Fujio Yoshida Biography
Printmaker and painter Fujio Yoshida was born on October 5, 1887, in Tokyo, Japan. A descendent of the family of noted woodcut artists, Fujio would become the first female member of the Yoshida family to learn the art of color woodcut, training in the workshop of her father Kasaburo Yoshida. She would also studied at Fudosha, a renowned private school focused on Western styles (yo-ga).
Fujio was one of four girls born to Kasaburo and Rui Yoshida, and she was introduced to Western-style art theory from an early age. Among the mediums she trained in were oil and watercolor paints as well as color woodcuts in the ukioyo-e style. As there was no allowance for female inheritance of businesses at the time, Kasaburo, fearing that he and Rui would never have a son, had to find a male intern to take over the family’s printshop. He chose his most talented student, Hiroshi Ueda, for the job. Hiroshi would become so favored by Kasaburo that he was eventually adopted into the family, taking on the Yoshida surname.

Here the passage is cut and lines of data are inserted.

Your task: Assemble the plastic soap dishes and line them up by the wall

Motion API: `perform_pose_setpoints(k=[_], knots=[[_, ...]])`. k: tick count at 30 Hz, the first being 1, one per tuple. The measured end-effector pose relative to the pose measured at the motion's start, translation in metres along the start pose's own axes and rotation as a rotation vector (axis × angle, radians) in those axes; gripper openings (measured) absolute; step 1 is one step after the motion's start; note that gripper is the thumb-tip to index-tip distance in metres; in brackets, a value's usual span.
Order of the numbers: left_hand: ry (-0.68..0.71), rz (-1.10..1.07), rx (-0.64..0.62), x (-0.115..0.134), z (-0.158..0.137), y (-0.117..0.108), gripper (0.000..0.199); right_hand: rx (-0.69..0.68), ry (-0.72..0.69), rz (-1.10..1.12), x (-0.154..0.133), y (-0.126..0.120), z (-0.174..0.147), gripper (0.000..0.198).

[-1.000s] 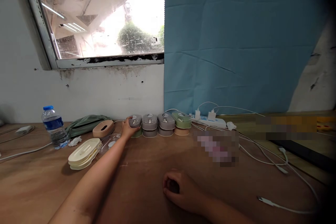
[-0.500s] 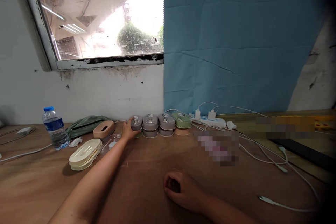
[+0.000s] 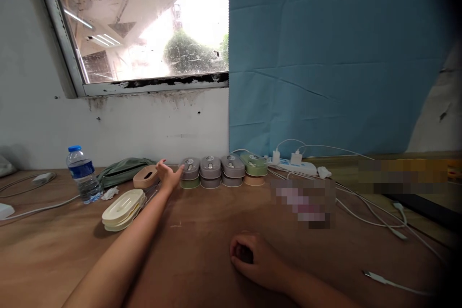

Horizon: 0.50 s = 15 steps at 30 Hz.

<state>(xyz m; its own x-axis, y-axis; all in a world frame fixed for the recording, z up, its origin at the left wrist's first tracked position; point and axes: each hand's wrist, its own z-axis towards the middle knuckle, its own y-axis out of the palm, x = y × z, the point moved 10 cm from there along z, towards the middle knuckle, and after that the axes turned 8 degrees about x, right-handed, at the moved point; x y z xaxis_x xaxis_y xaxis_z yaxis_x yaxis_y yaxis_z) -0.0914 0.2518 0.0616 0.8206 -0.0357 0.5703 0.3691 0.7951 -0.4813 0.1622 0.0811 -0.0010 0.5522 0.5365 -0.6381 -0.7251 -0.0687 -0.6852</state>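
My left hand (image 3: 169, 176) reaches to the back of the table, its fingers apart and nothing in it. The thumb is close beside a lunch box with a grey top and a green base (image 3: 190, 167); whether it still touches is hard to tell. To the right in the same row stand two grey lunch boxes, a nearer one (image 3: 210, 167) and a farther one (image 3: 233, 167), then a green-topped one with a peach base (image 3: 255, 166). My right hand (image 3: 258, 259) rests on the table near the front, fingers curled round a hollow that looks bare.
Left of my forearm lie stacked cream lids or trays (image 3: 123, 206), with a peach container (image 3: 145, 177) behind. Farther left are a green pouch (image 3: 124, 169), crumpled tissue (image 3: 110, 193) and a water bottle (image 3: 83, 175). A power strip (image 3: 298, 167) and white cables lie at right.
My left hand has let go of the leftmost grey-topped lunch box and opened, moving slightly left of it. The box's green base now shows. My right hand keeps its curled pose.
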Motion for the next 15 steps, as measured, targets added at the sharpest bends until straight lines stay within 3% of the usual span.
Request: perform_pose_setpoints(k=[4,8,11,15], knots=[[-0.072,0.123,0.025,-0.036,0.016,-0.026,0.061,0.0,0.003,0.01,0.0,0.0,0.001,0.01],[-0.001,0.193,-0.122,-0.064,0.027,-0.037,0.026,-0.009,0.02,0.005,-0.001,0.0,0.001,0.011],[0.054,0.197,-0.223,-0.077,0.027,-0.037,0.025,-0.012,0.032,0.003,0.0,0.0,0.001,0.011],[0.097,0.153,-0.249,-0.082,0.023,-0.035,0.033,-0.013,0.033,0.001,0.002,0.002,0.0,0.011]])
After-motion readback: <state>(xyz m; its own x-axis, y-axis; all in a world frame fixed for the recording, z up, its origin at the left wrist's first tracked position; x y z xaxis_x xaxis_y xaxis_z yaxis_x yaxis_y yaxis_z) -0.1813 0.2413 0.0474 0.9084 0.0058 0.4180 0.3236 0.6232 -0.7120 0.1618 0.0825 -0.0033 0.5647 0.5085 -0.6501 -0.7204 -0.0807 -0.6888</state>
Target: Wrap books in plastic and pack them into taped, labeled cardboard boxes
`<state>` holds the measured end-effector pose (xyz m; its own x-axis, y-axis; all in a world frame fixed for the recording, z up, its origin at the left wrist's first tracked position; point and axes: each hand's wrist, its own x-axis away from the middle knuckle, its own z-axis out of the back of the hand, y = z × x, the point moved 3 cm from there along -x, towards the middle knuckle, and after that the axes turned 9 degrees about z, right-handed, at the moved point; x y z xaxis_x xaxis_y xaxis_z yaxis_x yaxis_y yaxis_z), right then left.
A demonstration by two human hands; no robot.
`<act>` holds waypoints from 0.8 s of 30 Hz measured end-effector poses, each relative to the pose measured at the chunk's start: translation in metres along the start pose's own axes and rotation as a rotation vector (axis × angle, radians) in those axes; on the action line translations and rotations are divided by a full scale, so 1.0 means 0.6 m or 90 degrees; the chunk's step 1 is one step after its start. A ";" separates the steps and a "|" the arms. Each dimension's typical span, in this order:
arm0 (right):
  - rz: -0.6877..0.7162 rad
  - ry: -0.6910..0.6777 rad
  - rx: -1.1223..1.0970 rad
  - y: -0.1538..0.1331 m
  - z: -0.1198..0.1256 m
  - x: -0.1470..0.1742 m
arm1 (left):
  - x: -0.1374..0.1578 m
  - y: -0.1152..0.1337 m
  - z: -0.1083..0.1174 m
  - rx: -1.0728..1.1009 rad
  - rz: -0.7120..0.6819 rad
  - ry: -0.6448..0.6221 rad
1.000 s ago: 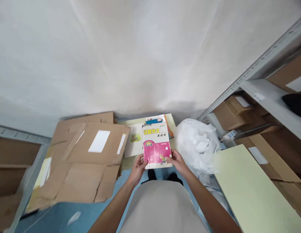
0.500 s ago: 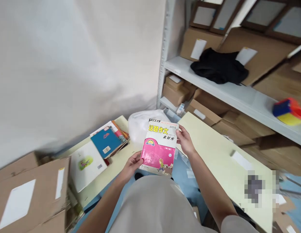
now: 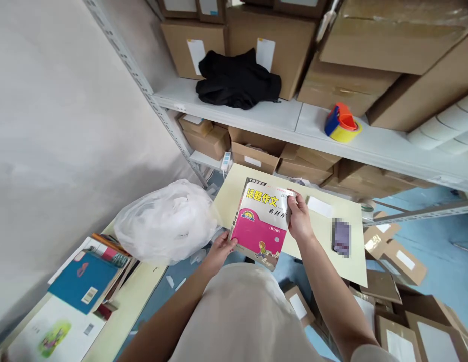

After Kasaburo’s death, Hiroshi, recognizing Fujio’s talent, encouraged her to enroll in courses in the leading studios of Tokyo, and in 1903, the two artists traveled to the United States to exhibit throughout the East Coast. Fujio was just sixteen and she was welcomed by Western artists as a phenomenon, finding nearly as much financial success as her adopted brother. Fujio would return to the U.S. several times prior to the Second World War, to much acclaim, later garnering comparisons to leading American artists of the mid century.